American Sniper

The least soporific Clint Eastwood movie in years contains a Bradley Cooper performance of unprecedented quality, and with these backhanded compliments we now conclude the adulatory portion of this review. American Sniper may well become the favorite film of some future racist-tyrant chokeholder, even if Eastwood didn’t intend it as such, but in the meantime anyone who’s played a few videogames and thought Jarhead should’ve been more like The Hurt Locker should enjoy this faux-taciturn jingo-hooyah hagiography of Navy SEAL Chris Kyle, the self-identified most lethal sniper in U.S. military history.
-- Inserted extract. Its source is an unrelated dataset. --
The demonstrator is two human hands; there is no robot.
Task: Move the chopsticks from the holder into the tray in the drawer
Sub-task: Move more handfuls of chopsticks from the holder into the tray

In Iraq, this guy (played by Cooper) killed hundreds of people, a record number, but rest assured all those kills were righteous because his daddy raised him to be a sheep dog, even if that takes a lot out of a fella — so much so that one time he almost gave his own actual sheep dog a whooping it didn’t deserve, and only his wife (played by Sienna Miller), the very woman whose hair he’d so gallantly held back while she drunk-barfed on their first date, could prevent it. Kyle’s story became an angry book, and then a less angry script (by Jason Hall), which went into production before a less righteous fella, who’d had a lot taken out of him too, and hadn’t held any war records, sealed it off as the tragedy it is by causing Chris Kyle to die by the gun. Eddie Ray Routh was his killer’s name, though you won’t hear it uttered in this movie, any more than you’ll hear anyone dare to admit that Routh might make a more interesting movie subject. In other words, American Sniper is not the nuanced trauma-of-violence conversation our country needs.